The Mysteries of the Ruby Heredoc

4 minute read Published:

A few tips on the ruby heredoc.
Table of Contents

As of writing this, I’m running Ruby version 2.3.0. Not all of this, particularly the stripped heredoc, is available in plain ruby before 2.3.0.

Heredoc Basics

So, you need a string that’s longer than a line, and you’re sick of quotes and backslashes? And you might like to retain formatting? You want string interpolation too? Enter, heredoc.

Here’s your basic, run of the mill, heredoc. You’ll notice we use the <<- operator, and our safe-word, which we will use to end the heredoc.

def print_a_haiku
  haiku = <<-TEXT
ruby is pretty
the formatting perfected
lovely indented
  TEXT
  puts haiku
end

print_a_haiku

That would simply return the text as expected:

ruby is pretty
the formatting perfected
lovely indented

This works, but it’s clearly ugly. When you see it in a piece of code you’re trying to navigate, it’s more than a little disorienting. You could actually indent the text above, but, if you do that the string returned will also have leading spaces. In some cases, leading spaces can break things in unexpected ways.

Stripped Heredocs

One thing that drives me nuts, is when I’m reading some code that contains heredocs, and suddenly you’re all the way unindented. While in many cases this might be an indicator that something is wrong, there are many places I think it’s acceptable, and even preferable to have an indented heredoc.
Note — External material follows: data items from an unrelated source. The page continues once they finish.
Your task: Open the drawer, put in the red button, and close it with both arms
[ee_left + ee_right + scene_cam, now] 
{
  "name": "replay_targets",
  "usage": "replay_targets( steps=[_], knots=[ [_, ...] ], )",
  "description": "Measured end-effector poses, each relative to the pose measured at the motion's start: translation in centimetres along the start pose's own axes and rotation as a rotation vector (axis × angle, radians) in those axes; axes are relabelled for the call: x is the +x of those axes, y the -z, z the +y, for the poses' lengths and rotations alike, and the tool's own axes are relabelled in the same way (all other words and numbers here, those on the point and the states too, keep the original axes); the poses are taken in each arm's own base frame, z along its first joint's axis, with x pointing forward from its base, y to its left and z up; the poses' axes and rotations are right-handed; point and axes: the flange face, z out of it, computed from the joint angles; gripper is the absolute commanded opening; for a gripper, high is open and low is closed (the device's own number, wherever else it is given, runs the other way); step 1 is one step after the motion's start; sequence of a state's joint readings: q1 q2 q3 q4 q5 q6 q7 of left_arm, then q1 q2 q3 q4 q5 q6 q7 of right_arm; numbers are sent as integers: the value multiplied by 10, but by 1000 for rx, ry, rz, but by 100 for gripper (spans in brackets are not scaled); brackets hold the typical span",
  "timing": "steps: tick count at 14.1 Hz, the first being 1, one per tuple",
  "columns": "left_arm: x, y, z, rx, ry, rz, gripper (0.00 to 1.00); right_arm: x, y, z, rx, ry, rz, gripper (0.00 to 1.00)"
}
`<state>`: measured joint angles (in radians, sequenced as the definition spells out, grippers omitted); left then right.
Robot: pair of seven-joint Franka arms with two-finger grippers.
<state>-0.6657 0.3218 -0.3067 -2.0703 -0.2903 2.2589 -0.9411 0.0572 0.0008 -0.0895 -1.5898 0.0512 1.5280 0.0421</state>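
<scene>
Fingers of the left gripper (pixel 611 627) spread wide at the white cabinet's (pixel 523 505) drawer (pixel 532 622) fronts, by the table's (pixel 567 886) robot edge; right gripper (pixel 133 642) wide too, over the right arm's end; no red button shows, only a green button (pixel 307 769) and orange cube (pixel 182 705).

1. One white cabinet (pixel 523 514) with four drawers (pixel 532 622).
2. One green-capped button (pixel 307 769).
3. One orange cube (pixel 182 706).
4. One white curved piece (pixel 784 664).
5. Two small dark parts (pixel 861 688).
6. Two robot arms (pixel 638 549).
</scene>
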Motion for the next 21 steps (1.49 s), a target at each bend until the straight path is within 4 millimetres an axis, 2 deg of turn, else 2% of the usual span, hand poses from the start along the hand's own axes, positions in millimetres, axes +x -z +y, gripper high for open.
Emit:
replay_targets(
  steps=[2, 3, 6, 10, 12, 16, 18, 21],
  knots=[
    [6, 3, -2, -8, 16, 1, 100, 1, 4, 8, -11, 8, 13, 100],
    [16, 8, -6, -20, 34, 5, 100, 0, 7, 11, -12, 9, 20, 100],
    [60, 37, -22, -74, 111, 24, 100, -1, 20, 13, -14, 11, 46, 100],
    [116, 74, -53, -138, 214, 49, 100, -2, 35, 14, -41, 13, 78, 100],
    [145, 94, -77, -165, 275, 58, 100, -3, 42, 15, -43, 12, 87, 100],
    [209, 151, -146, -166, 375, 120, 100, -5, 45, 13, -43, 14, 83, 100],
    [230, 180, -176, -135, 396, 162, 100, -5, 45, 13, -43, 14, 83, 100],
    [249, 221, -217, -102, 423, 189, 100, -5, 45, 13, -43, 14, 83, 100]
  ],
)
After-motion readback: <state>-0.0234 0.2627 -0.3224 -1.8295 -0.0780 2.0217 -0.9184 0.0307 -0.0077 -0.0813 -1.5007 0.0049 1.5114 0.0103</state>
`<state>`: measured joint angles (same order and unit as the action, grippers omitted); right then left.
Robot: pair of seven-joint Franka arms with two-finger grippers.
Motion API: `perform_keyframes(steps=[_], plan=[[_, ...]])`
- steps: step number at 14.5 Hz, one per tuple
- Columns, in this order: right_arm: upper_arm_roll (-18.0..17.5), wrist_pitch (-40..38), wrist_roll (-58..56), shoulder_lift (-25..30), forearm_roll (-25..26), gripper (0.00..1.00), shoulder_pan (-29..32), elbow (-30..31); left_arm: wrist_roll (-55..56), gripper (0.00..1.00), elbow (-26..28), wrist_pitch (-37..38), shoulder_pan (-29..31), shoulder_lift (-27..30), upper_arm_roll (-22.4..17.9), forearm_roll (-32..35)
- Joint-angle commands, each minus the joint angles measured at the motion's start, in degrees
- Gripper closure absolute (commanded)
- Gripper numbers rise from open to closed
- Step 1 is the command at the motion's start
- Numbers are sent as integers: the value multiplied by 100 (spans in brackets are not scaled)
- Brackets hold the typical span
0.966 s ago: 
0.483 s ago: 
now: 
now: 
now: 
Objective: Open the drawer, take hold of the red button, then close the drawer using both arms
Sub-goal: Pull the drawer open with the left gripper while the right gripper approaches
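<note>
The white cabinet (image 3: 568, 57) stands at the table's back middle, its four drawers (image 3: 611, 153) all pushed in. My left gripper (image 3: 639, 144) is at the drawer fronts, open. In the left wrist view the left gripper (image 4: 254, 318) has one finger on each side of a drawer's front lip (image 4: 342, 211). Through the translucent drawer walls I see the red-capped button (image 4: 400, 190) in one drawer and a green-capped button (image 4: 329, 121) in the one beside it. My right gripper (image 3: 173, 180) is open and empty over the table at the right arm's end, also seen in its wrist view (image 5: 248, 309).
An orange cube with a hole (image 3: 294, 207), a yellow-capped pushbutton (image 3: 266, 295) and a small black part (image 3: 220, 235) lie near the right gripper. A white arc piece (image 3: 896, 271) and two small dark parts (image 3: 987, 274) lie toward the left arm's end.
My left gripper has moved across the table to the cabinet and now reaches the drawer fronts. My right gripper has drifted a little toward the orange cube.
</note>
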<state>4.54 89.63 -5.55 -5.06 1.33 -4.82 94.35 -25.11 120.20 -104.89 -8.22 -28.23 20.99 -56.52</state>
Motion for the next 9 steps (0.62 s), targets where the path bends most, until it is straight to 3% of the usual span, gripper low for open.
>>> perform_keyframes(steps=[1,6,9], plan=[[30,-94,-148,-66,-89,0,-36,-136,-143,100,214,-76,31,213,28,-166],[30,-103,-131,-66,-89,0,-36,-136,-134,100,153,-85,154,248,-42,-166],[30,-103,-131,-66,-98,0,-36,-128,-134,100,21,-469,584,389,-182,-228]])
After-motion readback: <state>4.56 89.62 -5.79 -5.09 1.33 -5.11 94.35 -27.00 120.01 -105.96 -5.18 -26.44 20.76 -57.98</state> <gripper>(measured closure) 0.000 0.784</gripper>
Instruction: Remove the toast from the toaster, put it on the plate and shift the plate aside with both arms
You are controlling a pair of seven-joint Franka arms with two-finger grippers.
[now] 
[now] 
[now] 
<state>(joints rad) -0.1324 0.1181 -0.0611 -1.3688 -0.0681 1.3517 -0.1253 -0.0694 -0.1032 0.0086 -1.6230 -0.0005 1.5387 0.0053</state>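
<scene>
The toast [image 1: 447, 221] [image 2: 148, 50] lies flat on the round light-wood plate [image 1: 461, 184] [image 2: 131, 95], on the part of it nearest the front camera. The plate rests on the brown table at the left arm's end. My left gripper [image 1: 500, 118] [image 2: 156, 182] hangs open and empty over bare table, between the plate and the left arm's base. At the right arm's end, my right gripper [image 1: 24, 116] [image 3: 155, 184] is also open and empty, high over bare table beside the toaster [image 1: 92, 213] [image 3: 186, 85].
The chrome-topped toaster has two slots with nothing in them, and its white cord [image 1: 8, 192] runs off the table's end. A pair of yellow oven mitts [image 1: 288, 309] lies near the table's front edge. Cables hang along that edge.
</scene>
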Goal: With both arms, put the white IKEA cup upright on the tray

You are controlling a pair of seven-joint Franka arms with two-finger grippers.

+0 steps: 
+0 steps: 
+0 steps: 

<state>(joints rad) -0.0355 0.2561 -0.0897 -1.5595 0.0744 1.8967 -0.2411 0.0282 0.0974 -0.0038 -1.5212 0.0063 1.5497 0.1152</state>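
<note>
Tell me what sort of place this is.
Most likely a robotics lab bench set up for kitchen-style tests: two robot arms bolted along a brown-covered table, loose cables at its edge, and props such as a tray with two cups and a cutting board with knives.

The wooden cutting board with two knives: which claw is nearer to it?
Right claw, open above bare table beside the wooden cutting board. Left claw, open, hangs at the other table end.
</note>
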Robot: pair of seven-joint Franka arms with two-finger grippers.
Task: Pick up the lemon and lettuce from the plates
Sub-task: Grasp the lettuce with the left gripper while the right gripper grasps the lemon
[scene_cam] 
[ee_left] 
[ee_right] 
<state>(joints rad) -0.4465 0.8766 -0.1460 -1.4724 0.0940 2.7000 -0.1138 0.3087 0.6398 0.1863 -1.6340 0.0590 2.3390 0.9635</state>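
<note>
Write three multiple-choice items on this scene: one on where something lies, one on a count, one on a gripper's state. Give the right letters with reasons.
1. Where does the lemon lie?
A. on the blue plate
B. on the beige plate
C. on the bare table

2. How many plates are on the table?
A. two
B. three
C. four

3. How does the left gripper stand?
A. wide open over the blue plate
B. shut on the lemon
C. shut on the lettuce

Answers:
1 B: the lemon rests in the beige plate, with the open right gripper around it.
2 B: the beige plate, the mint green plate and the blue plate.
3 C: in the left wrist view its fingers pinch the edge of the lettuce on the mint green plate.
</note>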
As of Ruby 2.3, we have a new way to handle this. We declare the heredoc using the <<~ operator.

def print_a_haiku
  haiku = <<~TEXT
    ruby is pretty
    the formatting perfected
    lovely indented
  TEXT
  puts haiku
end

It’s a small thing, but these little niceties really help when trying to internalize a complicated file quickly.

The Rails Way

Long before ruby featured a stripped heredoc, Rails saw the need and implemented their own method. Here is their implementation, which was added as an extension of String.

class String
  def strip_heredoc
    indent = scan(/^[ \t]*(?=\S)/).min.try(:size) || 0
    gsub(/^[ \t]{#{indent}}/, '')
  end
end

This counts the minimum number of spaces before all lines of your heredoc, and indents accordingly. You’d use it like so.

puts <<-MY_STRING.strip_heredoc
  here is some text
    and indented once here
MY_STRING

I mention this in part, because I found it useful, and you might find it useful if you’re on an earlier version of ruby. If you’re 2.3 or later, I would prefer the Ruby implementation.

There’s another reason this is worth looking at. It demonstrates how to extend string and write your own heredoc formatter.

My Own Bastardization

It feels like I should feel guilty whenever I even consider adding an extension to a core class. I don’t though. But, I will offer a caveat. Don’t go monkey patching carelessly! Be sure you’re not overwriting anything important, or you’ll be in a world of hurt.

A world of hurt

I, for one, believe that monkey patching can be done in respectable ways.

Enough with the warnings. Here’s the use case that got me thinking about it. Recently, I’ve been having frequent need to test the output of various CSVs. There are various ways to do this… I could have fixtures, but that’s a lot of fixtures to manage. I could simply let the lines run on long, but that’s very difficult to read, and even more difficult to format. It’s a monkey patch for string that allows you to write in a clearer format, that allows you to respect line length limitations.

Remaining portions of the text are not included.